- [Action item]: Go through the material below and count the lines containing the word "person". Give that number by itself.
::::::::
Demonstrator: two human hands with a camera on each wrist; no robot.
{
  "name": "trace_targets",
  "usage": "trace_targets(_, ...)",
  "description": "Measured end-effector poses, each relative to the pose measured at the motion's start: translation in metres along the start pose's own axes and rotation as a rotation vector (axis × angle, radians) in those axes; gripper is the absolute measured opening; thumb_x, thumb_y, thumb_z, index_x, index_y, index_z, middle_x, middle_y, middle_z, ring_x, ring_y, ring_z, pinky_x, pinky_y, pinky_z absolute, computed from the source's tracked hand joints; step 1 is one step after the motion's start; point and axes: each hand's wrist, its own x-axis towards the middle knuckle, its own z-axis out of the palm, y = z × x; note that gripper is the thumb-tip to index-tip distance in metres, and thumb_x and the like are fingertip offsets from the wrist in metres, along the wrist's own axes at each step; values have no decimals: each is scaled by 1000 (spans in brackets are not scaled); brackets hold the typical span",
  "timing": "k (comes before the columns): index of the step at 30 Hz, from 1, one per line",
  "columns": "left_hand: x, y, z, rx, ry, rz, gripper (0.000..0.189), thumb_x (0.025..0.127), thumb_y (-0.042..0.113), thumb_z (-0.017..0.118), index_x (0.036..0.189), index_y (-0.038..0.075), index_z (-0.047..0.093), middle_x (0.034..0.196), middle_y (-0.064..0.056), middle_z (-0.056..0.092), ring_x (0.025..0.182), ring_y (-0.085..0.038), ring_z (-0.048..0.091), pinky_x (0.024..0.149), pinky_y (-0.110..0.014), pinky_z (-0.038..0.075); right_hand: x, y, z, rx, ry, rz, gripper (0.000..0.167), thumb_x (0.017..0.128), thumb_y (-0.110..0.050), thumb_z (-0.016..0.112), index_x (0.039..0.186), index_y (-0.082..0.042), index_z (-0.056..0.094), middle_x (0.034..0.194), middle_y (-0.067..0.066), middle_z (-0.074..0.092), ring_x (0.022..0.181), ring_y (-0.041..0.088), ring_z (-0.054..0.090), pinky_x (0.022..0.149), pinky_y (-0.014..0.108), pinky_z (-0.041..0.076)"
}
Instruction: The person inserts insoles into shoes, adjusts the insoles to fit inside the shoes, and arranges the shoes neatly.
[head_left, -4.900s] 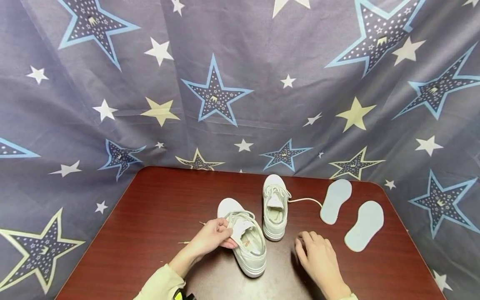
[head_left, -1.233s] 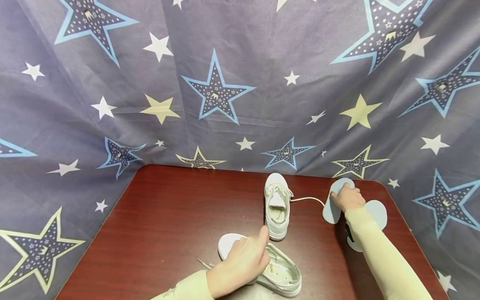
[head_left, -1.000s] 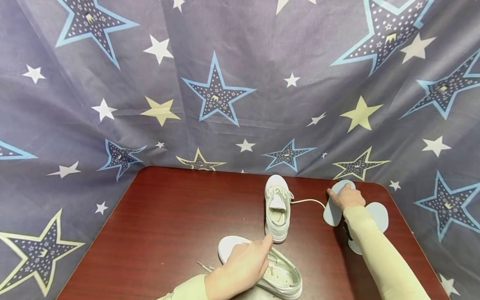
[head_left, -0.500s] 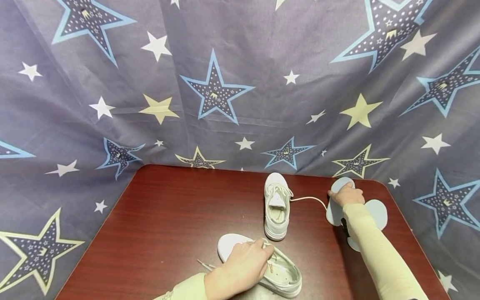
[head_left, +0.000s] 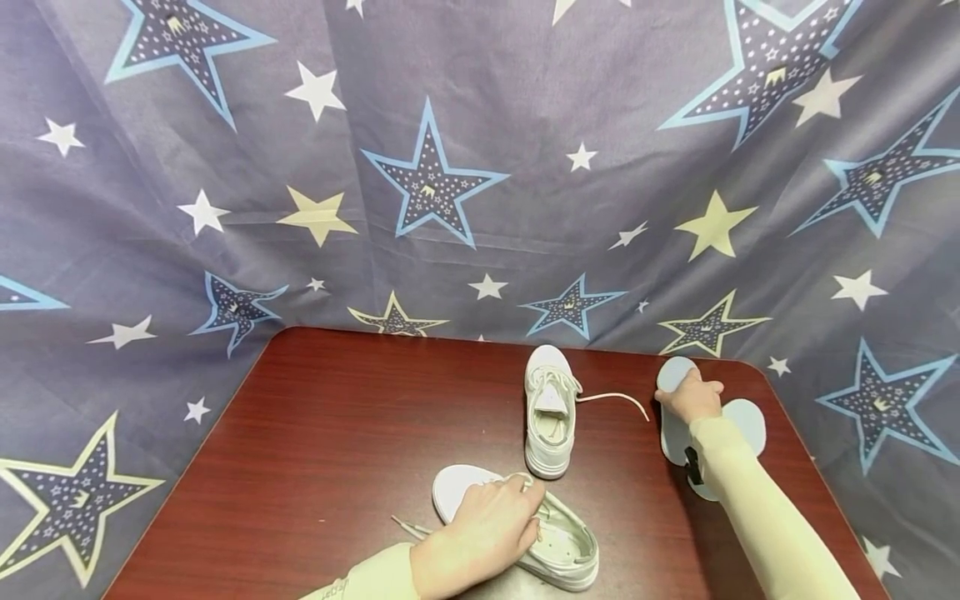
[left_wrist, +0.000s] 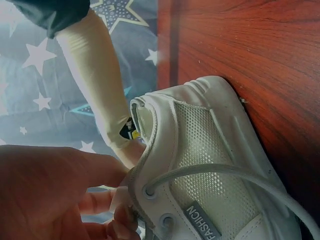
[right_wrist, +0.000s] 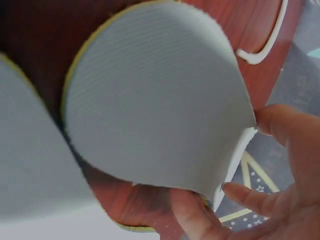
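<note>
My left hand [head_left: 483, 529] lies over a white sneaker [head_left: 562, 546] near the front of the table; in the left wrist view its thumb and fingers pinch the upper beside the lace eyelets [left_wrist: 150, 192]. This sneaker has a mesh side and a grey "FASHICN" tag [left_wrist: 201, 220]. At the table's right, my right hand [head_left: 693, 398] grips a pale blue insole [head_left: 674, 437] by its edges. The right wrist view shows the insole [right_wrist: 155, 100] bent up between thumb and fingers. A second insole [head_left: 747, 423] lies beside it, partly hidden by the right sleeve.
The other white sneaker [head_left: 551, 421] stands farther back, toe toward the curtain. Its lace [head_left: 611, 396] trails right across the reddish-brown table [head_left: 360, 417]. A lace end [head_left: 408, 527] sticks out left of the near sneaker. A star-patterned curtain [head_left: 465, 267] surrounds the table's back and sides.
The near sneaker has come forward and turned since the oldest frame. My right hand has reached the insole and shifted it off the lace end. My left forefinger, raised earlier, has come down.
</note>
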Motion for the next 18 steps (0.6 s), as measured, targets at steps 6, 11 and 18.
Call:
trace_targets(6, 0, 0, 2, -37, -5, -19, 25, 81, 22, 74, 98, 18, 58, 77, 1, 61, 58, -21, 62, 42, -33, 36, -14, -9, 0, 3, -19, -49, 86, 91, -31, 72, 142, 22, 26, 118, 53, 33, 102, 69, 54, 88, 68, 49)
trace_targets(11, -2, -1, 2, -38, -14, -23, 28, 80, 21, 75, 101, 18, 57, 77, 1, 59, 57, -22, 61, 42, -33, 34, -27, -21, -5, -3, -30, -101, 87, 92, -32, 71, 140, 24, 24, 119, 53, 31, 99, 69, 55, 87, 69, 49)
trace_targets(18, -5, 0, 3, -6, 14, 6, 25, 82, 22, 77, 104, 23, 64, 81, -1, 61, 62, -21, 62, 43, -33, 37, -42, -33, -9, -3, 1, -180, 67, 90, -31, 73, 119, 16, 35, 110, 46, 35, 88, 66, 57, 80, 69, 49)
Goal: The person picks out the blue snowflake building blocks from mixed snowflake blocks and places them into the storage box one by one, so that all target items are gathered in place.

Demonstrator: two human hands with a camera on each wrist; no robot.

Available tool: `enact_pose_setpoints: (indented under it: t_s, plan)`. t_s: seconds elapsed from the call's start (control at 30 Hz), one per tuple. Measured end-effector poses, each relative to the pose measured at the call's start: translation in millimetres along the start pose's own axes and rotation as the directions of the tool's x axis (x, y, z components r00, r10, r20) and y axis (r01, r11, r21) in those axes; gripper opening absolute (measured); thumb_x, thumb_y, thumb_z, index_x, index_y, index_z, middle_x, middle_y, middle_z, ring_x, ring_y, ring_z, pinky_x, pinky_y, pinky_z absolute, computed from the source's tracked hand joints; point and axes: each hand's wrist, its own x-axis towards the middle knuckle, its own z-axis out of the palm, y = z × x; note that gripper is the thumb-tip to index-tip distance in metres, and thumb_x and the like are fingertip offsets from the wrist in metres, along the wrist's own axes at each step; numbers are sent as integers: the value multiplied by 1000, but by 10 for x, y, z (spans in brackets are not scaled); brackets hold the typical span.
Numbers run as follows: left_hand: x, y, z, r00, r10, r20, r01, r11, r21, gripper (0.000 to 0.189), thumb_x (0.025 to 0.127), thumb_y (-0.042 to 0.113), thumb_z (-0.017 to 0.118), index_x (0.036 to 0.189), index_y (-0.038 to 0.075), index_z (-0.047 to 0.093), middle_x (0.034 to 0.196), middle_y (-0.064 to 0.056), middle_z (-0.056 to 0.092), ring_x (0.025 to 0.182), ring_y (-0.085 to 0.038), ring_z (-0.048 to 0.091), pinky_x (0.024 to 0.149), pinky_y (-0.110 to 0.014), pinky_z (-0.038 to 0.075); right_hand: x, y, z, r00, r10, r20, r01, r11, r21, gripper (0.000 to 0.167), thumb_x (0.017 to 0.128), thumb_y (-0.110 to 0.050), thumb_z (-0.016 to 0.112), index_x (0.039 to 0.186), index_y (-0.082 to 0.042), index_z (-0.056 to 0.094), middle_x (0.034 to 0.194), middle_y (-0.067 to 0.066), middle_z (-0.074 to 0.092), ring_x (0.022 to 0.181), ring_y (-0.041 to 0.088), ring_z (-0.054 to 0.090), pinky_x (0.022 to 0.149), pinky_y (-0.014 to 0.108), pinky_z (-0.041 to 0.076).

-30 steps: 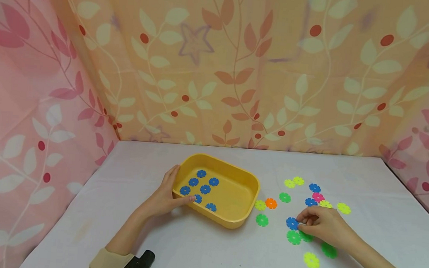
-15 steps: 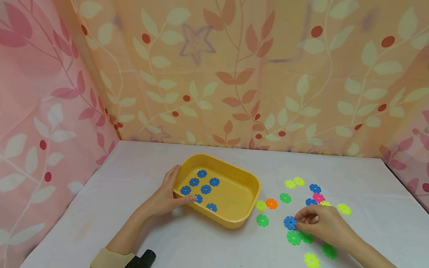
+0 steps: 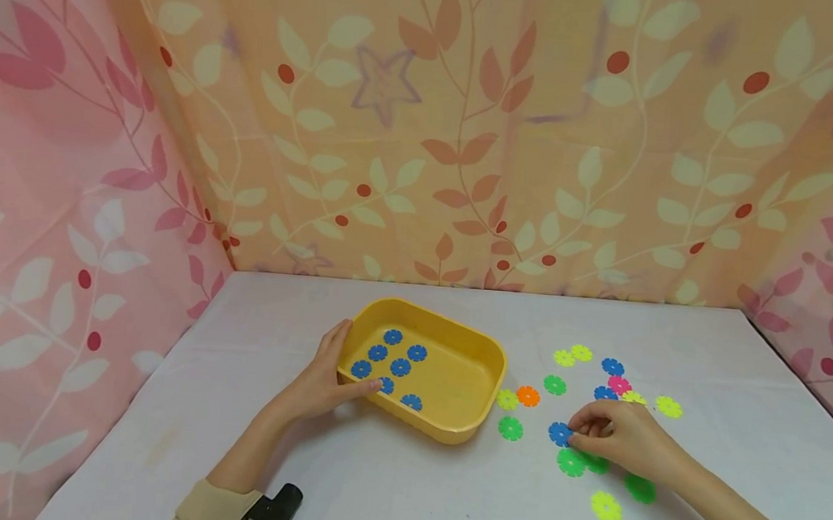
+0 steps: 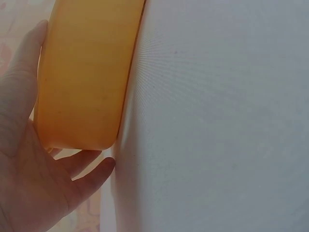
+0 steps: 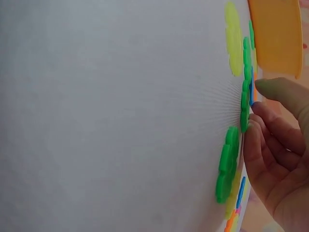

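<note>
A yellow plastic tray (image 3: 466, 376) stands on the white table, with several blue flower-shaped discs (image 3: 400, 367) lying flat inside. My left hand (image 3: 324, 382) grips its left end, the thumb over the near rim and the fingers along the outer wall; in the left wrist view the tray wall (image 4: 87, 77) lies against that hand. My right hand (image 3: 625, 440) pinches the right edge of another blue flower disc (image 3: 560, 434) between thumb and fingers, just above two green discs (image 3: 571, 463). In the right wrist view this blue disc (image 5: 251, 89) is mostly hidden.
Around my right hand lie a pink disc (image 3: 620, 385), an orange disc (image 3: 528, 396), several yellow discs (image 3: 606, 508) and more green discs (image 3: 510, 428). Two blue discs (image 3: 613, 366) lie behind the hand. Floral cloth (image 3: 461, 134) hangs at the back and sides.
My right hand has shifted slightly left with the blue disc between its fingertips, drawing it away from the green discs. The left hand and tray have stayed in place.
</note>
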Motion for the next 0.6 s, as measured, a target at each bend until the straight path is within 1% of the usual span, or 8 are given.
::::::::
- [Solved exercise]: 2